The Hades Ransomware Attack Causes Suspension in Company Activities

The incident happened way back in December 15, 2020. It was reported as an attack using the Hades ransomware. It has hurt the company financially by forcing it to turn all of its IT systems down in order to fix the issue.

As reported by  Freight Waves, because of the suspension, necessary operations in Forward air have been disrupted. Drivers and employees were barred from accessing necessary documents and transport requirements. As a result, most essential activities involved in the company's line of work has been cancelled. This has resulted to the loss of revenue of $7.5 Million.

Read more: Fonix Ransomware Decryptor Released for FREE After Group Shuts Down, How to Claim Master Decryption Key?

Forward Air and Other Companies Would Rather Start from Scratch than Pay for Ransom Demand

Although forward Air has successfully made it past the attack, the company reported in its SEC filing the amount of cost it had to pay because of the attack and even the loss of revenue it has suffered because of it. This is an example of a circumstance that proves most security  researchers recommend prevention measures from ransomware attacks rather than by fixing it when it is already there. 

The SEC documents that were released did not mention that the company would have any plans in paying for the ransom demand or dealing with it through a cyber insurance policy. 
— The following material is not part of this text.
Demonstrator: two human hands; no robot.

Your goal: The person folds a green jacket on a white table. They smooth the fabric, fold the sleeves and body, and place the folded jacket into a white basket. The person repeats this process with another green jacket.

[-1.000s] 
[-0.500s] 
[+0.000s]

As reported by Coveware, it has been a trend now that more companies are deciding not to pay for the ransom demand after finding out that ransom gangs do not always permanently remove stolen data. Furthermore, companies who became a victim of ransomware choose to start from scratch over again. Despite this trend going on, the rise in ransomware attacks has peaked in year 2020. Furthermore, ZD Net reports that an amount of at least $350 million has been made by gangs for ransom attacks in 2020. This has risen to about 311% since 2019.